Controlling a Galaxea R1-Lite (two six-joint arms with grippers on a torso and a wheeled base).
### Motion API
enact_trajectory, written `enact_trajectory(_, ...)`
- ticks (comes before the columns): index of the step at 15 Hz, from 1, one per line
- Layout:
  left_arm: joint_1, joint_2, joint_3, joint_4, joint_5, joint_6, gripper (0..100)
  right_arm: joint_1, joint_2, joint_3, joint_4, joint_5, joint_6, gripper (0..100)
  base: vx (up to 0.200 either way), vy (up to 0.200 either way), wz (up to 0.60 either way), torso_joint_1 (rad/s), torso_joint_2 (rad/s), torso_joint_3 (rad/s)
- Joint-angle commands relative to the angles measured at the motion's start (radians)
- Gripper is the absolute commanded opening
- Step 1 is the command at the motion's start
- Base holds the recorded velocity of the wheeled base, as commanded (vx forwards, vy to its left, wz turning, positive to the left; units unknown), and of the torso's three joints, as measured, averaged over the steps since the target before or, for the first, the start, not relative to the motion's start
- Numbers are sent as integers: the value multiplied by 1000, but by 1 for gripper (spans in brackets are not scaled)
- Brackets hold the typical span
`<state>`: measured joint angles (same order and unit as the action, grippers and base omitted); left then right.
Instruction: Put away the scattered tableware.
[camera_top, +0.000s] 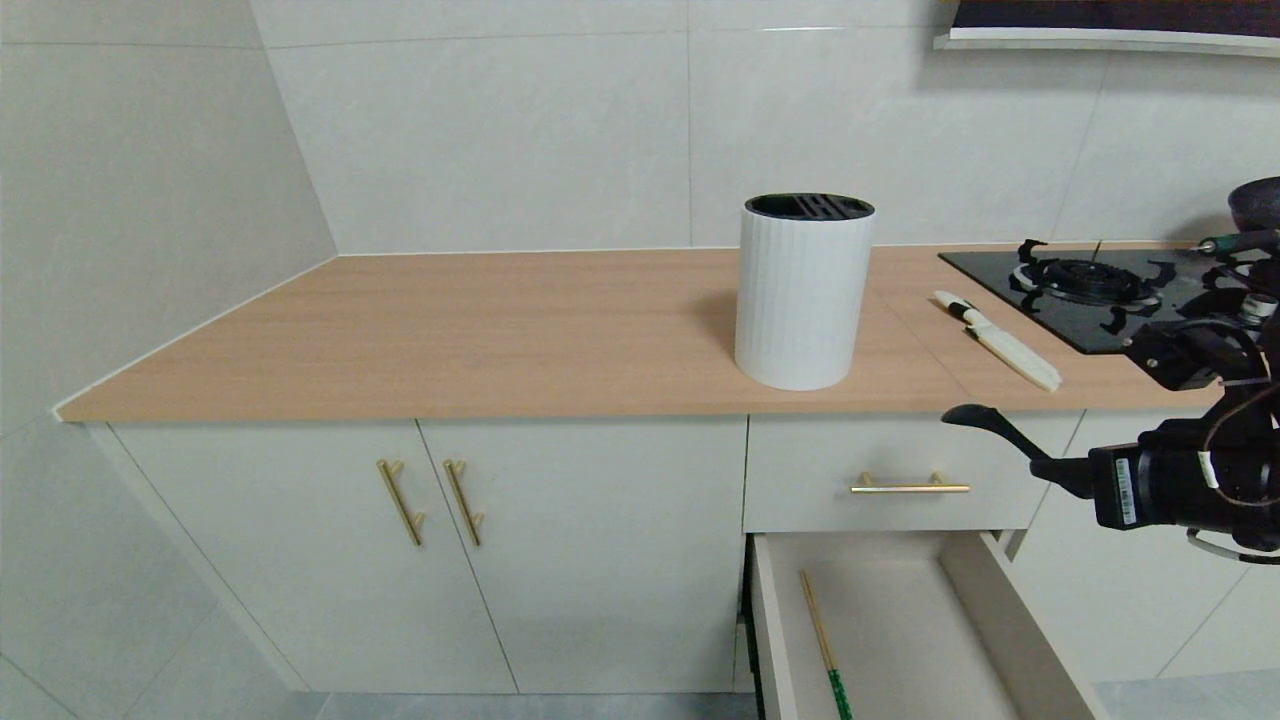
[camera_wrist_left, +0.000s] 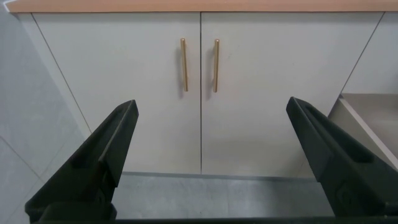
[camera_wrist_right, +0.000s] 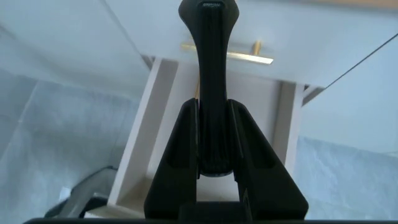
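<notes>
Step in hand, by my reading: carrying a piece to storage. Your right gripper (camera_top: 1050, 465) is clamped on a black-handled utensil (camera_top: 985, 420), held over the open drawer (camera_top: 770, 620) where chopsticks (camera_top: 822, 640) lie. Your left gripper (camera_wrist_left: 211, 109) stands wide and holds nothing. A knife (camera_top: 1000, 342) lies on the counter near the white holder (camera_top: 800, 290). Next you likely need to lower the utensil and release it between the drawer walls.

Black hob (camera_top: 1085, 285) in wooden countertop (camera_top: 500, 330), possibly a pan (camera_top: 1256, 200) on it.
</notes>
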<state>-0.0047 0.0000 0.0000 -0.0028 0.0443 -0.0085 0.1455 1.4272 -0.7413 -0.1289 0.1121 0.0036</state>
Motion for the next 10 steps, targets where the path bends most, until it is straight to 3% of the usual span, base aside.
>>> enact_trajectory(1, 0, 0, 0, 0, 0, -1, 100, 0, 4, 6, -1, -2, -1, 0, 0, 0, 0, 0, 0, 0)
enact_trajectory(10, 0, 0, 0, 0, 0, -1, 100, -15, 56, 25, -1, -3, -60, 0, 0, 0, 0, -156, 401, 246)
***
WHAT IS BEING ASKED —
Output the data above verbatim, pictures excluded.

RESPONSE TO THIS EXERCISE —
Controlling a Galaxea R1-Lite (two six-joint arms with grippers on a torso and a wheeled base).
### Motion API
enact_trajectory, written `enact_trajectory(_, ...)`
- ticks (comes before the columns): index of the step at 15 Hz, from 1, one per line
- Layout:
  left_arm: joint_1, joint_2, joint_3, joint_4, joint_5, joint_6, gripper (0..100)
  right_arm: joint_1, joint_2, joint_3, joint_4, joint_5, joint_6, gripper (0..100)
  base: vx (up to 0.200 either way), vy (up to 0.200 either way), wz (up to 0.60 either way), torso_joint_1 (rad/s), torso_joint_2 (rad/s), torso_joint_3 (rad/s)
- Joint-angle commands relative to the angles measured at the motion's start (radians)
- Gripper is the absolute commanded opening
- Step 1 is the command at the motion's start
- Base holds the recorded velocity of the wheeled base, as commanded (vx forwards, vy to its left, wz turning, positive to the left; units unknown), and of the torso's three joints, as measured, averaged over the steps since the target before or, for the first, the start, not relative to the motion's start
- Numbers are sent as integers: the value multiplied by 1000, but by 1 for gripper (spans in brackets are not scaled)
- Brackets hold the typical span
`<state>`: measured joint angles (same order and unit as the action, grippers and base omitted); left then right.
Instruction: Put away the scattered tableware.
[camera_top, +0.000s] 
[camera_wrist_left, +0.000s] 
[camera_wrist_right, +0.000s] 
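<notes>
Step in hand, by my reading: carrying a piece to storage. Your right gripper (camera_top: 1050, 465) is clamped on a black-handled utensil (camera_top: 985, 420), held over the open drawer (camera_top: 770, 620) where chopsticks (camera_top: 822, 640) lie. Your left gripper (camera_wrist_left: 211, 109) stands wide and holds nothing. A knife (camera_top: 1000, 342) lies on the counter near the white holder (camera_top: 800, 290). Next you likely need to lower the utensil and release it between the drawer walls.

Black hob (camera_top: 1085, 285) in wooden countertop (camera_top: 500, 330), possibly a pan (camera_top: 1256, 200) on it.
</notes>
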<state>-0.0047 0.0000 0.0000 -0.0028 0.0443 -0.0085 0.1455 1.4272 -0.7413 -0.1289 0.1121 0.0036</state>
Motion for the next 10 steps, targets where the path bends most, until it is straight to 3% of the usual span, base aside.
>>> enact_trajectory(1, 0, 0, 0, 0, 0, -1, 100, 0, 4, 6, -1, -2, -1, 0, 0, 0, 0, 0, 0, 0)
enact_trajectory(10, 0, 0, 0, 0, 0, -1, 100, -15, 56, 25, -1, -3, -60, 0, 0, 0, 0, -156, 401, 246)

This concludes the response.